» **WHAT IS REQUIRED**
Go through the data below line by line and report how many lines contain "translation", giving only that figure.
** TASK MATERIAL follows **
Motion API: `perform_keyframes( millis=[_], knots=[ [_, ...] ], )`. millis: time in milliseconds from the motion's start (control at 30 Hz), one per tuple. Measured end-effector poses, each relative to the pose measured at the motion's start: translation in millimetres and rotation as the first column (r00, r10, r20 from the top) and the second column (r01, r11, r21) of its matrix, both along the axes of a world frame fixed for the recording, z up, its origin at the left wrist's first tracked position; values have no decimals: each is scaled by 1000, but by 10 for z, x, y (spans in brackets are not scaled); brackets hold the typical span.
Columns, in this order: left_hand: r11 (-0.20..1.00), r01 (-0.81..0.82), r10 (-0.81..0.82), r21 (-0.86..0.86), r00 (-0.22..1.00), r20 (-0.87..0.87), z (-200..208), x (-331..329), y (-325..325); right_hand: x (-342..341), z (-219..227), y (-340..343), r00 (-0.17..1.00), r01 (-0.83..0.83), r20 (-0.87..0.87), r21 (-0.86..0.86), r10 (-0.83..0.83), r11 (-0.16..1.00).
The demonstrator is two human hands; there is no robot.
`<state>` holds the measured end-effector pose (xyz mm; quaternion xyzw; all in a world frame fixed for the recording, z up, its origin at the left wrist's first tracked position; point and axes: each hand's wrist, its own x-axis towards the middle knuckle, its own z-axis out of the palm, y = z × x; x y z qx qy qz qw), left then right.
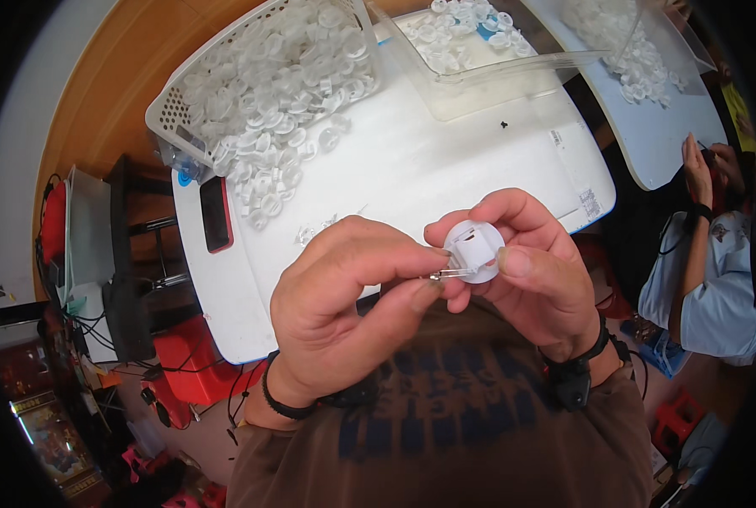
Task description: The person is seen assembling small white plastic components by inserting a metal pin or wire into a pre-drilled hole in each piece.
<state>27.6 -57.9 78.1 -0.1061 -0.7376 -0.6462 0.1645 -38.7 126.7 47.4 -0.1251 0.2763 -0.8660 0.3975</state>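
Left grip (pixel 344 300) pinches clear piece (pixel 456 273); right (pixel 540 269) holds disc (pixel 478 246).

Round white part (pixel 477 247) — slotted, face up; slim clear piece (pixel 455 273) — at rim.

Can't see the back of the white round part (pixel 478 245), turned away and covered by the right hand (pixel 534 275). Can't really make out the shiny end of the thin clear piece (pixel 456 273) either, tiny and pinched close by the left hand (pixel 344 296). Too small to name: some clear bits (pixel 313 231) partly behind that same hand, plus a black speck (pixel 504 124) on the tabletop (pixel 378 161). Can't count the pieces (pixel 285 68) buried in the basket (pixel 163 114), chopped off up top along with the clear bin (pixel 496 96). Can't see all of the co-worker (pixel 716 279) on the right, cut by the black rim, or identify the dark thing (pixel 709 158) by that person's hands (pixel 698 176).
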Motion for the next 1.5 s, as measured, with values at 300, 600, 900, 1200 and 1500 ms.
perform_keyframes(
  millis=[300, 600, 900, 1200, 1500],
  knots=[
    [991, -66, 70, -113, 997, 36, -20, -2, 0, -37, -66, -51, 999, -22, 32, -5, 22, 1000],
    [983, -80, 90, -164, 994, 55, -48, -62, 15, -47, -73, -30, 998, -15, 57, 33, 14, 999],
    [962, -59, 47, -268, 998, -50, -38, -102, 22, -43, -73, -17, 998, -12, 68, 115, 4, 993],
    [891, -95, 13, -444, 983, -185, -87, -33, 7, -24, -80, 13, 985, 100, -156, 179, -72, 979],
    [854, -110, 26, -509, 985, -169, -163, 19, 63, 6, -95, 3, 935, 184, -331, 151, -126, 971]
  ],
)
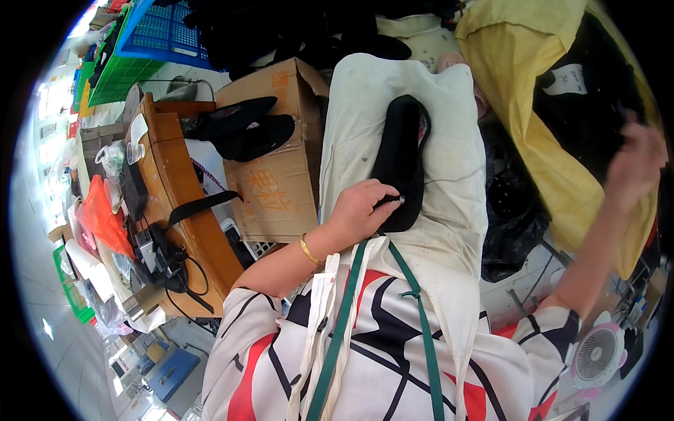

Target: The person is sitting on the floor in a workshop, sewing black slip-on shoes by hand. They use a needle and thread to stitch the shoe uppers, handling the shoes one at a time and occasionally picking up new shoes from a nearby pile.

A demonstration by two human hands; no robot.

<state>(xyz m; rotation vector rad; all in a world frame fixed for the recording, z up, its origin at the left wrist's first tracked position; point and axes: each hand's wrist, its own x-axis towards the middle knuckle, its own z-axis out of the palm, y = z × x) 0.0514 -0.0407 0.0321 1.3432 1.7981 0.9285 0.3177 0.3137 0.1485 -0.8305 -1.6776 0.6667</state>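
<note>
On my lap, over a white apron (449, 175), lies a black cloth shoe (399, 147) with its toe pointing away from me. My left hand (365, 207), with a gold bracelet at the wrist, pinches the shoe near its heel end. A tiny shiny spot shows at the fingertips, too small to name. Far out to the right, my right hand (635, 161) is raised beside an open yellow sack (519, 84) holding dark items. Motion smears its fingers, so what it holds, if anything, is not visible.
Left of my lap stands a cardboard box (270, 189) with black shoes (256, 137) on it, next to a wooden table (179, 210). A blue basket (161, 31) and dark pieces lie at the back. A black plastic bag (512, 217) and small fan (598, 351) are at right.
</note>
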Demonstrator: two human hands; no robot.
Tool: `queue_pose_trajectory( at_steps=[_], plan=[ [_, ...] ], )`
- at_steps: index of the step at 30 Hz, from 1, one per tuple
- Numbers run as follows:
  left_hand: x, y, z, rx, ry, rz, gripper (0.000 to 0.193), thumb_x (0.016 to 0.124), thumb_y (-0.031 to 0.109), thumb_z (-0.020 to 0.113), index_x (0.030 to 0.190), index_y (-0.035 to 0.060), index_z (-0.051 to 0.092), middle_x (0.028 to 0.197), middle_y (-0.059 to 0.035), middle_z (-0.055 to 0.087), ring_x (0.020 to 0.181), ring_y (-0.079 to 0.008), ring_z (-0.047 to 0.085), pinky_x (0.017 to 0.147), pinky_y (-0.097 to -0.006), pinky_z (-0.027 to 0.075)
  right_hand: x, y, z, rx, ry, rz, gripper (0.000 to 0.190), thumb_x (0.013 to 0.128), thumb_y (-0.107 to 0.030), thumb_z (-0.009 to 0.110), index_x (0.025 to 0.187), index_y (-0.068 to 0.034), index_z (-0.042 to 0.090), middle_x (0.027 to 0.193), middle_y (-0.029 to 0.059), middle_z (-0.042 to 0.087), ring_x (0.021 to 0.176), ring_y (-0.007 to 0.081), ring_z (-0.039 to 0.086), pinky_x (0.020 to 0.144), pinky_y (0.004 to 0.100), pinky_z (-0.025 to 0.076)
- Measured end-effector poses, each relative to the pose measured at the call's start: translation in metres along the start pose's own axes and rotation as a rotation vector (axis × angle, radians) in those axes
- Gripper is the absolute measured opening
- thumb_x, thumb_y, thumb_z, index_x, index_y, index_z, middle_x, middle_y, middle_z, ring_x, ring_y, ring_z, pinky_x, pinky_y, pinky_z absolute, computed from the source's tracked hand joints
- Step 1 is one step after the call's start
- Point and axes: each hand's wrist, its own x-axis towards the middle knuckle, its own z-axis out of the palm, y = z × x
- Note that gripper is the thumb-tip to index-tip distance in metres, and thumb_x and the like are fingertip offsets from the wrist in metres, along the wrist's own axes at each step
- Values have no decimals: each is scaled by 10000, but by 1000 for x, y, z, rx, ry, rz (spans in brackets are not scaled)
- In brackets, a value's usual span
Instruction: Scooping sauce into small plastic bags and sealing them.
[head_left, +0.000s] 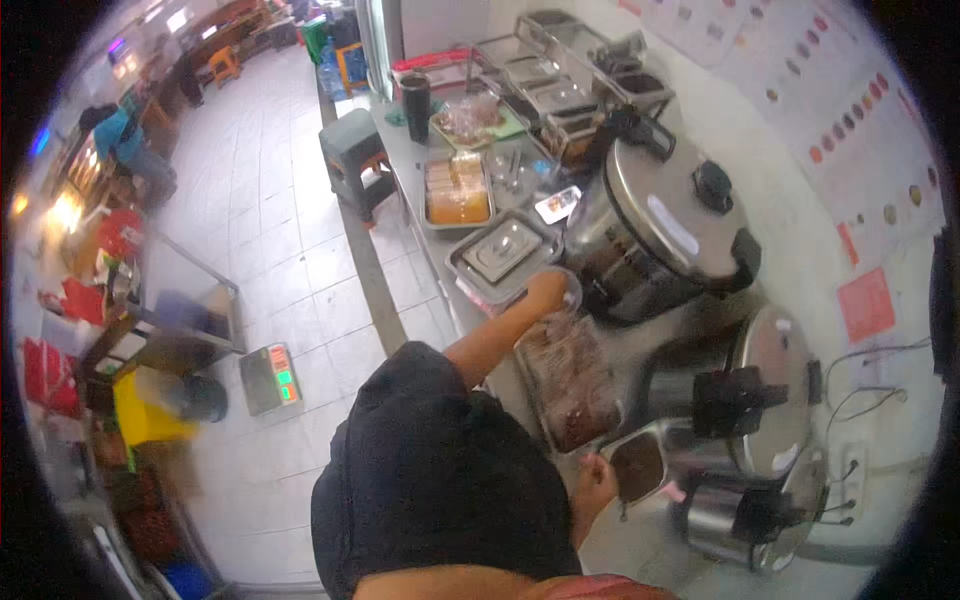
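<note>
My left hand reaches across the counter over a round clear plastic container. Its fingers are curled, and whether they grip the rim is hidden. Just beyond it lies a steel tray holding a lidded steel pan. Nearer to me, my right hand holds the near edge of a rectangular steel pan with dark brown contents. Between my hands is a long steel tray, partly under clear plastic film, with reddish-brown food inside.
Large electric pressure cookers line the wall side. Further along stand a tray of yellow food, a black cup and several steel pans. Grey stools stand by the counter. A digital scale and a person in blue are left.
</note>
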Motion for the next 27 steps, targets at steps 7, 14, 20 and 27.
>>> queue_pose_trajectory(
  at_steps=[7,14,20,27],
  plan=[
    [-1,4,-57,-235,58,-149,451,662,176,786,1074,74,634,919,-151,687,897,-339,658,761,-453,526,13,-8,3,107,-82,-33,331,977,-272,590,990,49,669,822,91,676,736,155,614,720,312,497],
    [-3,-23,-62,-298,120,28,578,766,108,680,1318,82,512,1063,-258,642,984,-422,624,825,-479,510,18,-24,1,298,-229,-55,497,1022,-398,456,1194,38,622,979,140,688,822,181,632,774,317,500],
    [-13,-26,-48,-395,75,-159,714,734,153,747,1373,75,437,1018,-249,666,940,-385,657,809,-455,526,20,-20,5,81,-342,-56,495,1046,-375,398,1238,32,604,1008,150,684,852,183,626,810,314,490],
    [-26,-10,-81,-445,288,-65,706,664,194,849,1287,93,532,806,-129,684,753,-267,683,689,-356,532,27,-8,2,212,-346,-16,508,1027,-417,432,1236,11,611,994,131,676,846,168,619,823,309,483]
  ],
)
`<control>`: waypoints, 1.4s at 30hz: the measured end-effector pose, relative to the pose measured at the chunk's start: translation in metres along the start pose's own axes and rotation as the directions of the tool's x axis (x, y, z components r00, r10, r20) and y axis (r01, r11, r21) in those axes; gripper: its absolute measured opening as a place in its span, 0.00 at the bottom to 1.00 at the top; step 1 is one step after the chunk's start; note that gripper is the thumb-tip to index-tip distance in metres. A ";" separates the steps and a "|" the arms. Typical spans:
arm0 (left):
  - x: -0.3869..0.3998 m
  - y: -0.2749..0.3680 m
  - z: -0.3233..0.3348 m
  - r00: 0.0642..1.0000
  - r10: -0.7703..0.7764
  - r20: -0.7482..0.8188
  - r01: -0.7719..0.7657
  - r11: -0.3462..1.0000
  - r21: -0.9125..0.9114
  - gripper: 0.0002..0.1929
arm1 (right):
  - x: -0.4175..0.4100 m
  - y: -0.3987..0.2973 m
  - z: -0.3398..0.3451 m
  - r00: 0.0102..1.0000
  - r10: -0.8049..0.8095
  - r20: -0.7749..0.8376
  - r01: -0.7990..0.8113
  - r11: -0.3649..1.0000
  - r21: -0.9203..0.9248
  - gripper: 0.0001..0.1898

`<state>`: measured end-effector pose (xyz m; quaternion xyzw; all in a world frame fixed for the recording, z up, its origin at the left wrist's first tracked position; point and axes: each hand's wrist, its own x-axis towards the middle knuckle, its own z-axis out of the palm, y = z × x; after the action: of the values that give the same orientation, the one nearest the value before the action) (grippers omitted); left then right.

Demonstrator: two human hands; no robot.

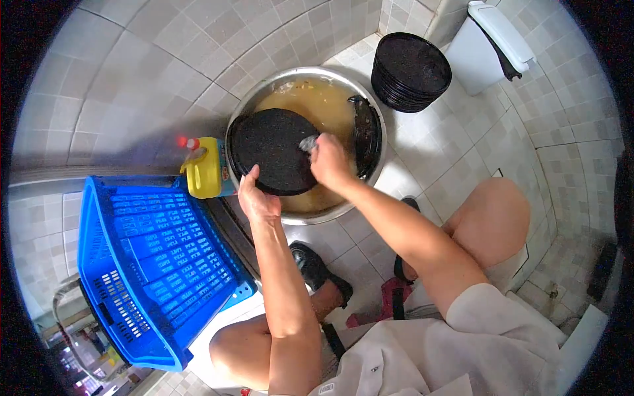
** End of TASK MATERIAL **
» **RESULT OF THE EXERCISE**
3